In his landscape of joy women became staminated flowers, and flowers women. They were as fragrant as if he had painted them with thyme, saffron, and curry. They were translucent and airy, carrying their Arabian Nights cities like nebulous scarves around their lucite necks.
Sometimes they were masked, like Venetian beauties at masquerades. They wore necklaces of solar meteorites and earrings which sang like birds. Velvet petals covered their breasts and stared with enticing eyes. Orange tones played like the notes of a flute. Magenta had a sound of bells. The blue throbbed like the night.
After his scissors had touched them, his women became flowers, plants, and sea shells.
He cut into all the legendary textiles of the world—damask of the Medicis, oyster-white of Greek robes, the mixed gold-and-blue of Venetian brocades, the midnight-blue wool of Peru, the sand colors of African cottons, the transparent muslins of India—to give birth to women who only appear to men asleep. His women became comets, trailing long nebulous trains. Erratic members of the solar system. He gave only the silver scale of their mermaid moods, the sea-shell rose of their ear lobes, corollas, pistils, light as wings. He housed them in façades of tent shelters which could be put up for a moment, then folded and made to vanish when desire expired.
"Nothing endures," said Varda, "unless it has first been transposed into a myth."
He often speaks of paradise. He is in a state of grace with love and joy. He extracts from experience only the elixir of life, the aphrodisiac of desire.
He took no time to weep over fadings and witherings. He concealed his sorrows. Only once did he say to me: "I need the sea. If I could not sail in my boat, I would certainly go mad."
The drive south along the coast from
Monterey to Henry Miller's home in Big Sur was steep and dangerous, mountain driving, and Paul's car was not quite equal to it. But as we climbed, the view of the sea below, of the rocks, the pines, the other mountains, was beautiful. It had a strong, Nordic beauty, not the beauty of the tropics, which I love. It was a cold beauty. The sea was lead-color, somber, and carrying no sailboats or ships.
The car drove right into a courtyard, and there was Henry sitting out of doors, typing. He seemed healthier than in New York. He was proud to own the modest cottage we entered. It was simple and uncluttered. I noticed the full bookcases and recognized the old Henry's tidiness. Lepska appeared. She was blond, sturdy, attractive, but spoke very little. There was tension between them. They served us lunch. It seemed to me that Henry was demanding an expansiveness and warmth which was not there. Lepska was silent, but affable in a closed-in way. He criticized her. He was embarrassed. Why? He thought my trip West and to Mexico was a flight from my life in New York, and that he should help me in some way. And he felt acutely the fact that he could not. I made it clear I needed no help.

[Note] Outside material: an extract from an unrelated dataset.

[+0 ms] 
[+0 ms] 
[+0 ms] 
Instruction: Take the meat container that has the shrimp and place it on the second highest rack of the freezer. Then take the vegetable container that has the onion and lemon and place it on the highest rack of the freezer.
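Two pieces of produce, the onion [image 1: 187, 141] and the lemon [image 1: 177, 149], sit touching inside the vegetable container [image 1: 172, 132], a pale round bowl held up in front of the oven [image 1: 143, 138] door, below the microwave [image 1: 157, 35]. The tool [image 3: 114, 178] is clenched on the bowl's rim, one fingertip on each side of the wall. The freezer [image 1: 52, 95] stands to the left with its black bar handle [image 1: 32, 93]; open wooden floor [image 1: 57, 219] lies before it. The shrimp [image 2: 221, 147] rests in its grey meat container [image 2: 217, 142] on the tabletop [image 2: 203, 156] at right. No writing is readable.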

I was concerned about Lepska. Knowing Henry, I was sure she was young and insecure, and that he would never know how to give a woman confidence in herself. It would be no concern of his, her doubts, fears, her lack of confidence. I was sure he had praised me with exaggerations. The atmosphere was not relaxed, and Paul and I decided not to stay.
When I stepped onto the terrace in front of the cottage, and stood away from Henry and Paul talking, Lepska suddenly and impulsively made a gesture of affection, and said with great intensity: "Anais, I love you, and if ever you need me, or need anything, let me know." We embraced, suddenly, spontaneously. There was in her gesture a mixture of distress and desperation, and if I had stayed I am sure we would have reached the confidences which her silence earlier seemed to withhold.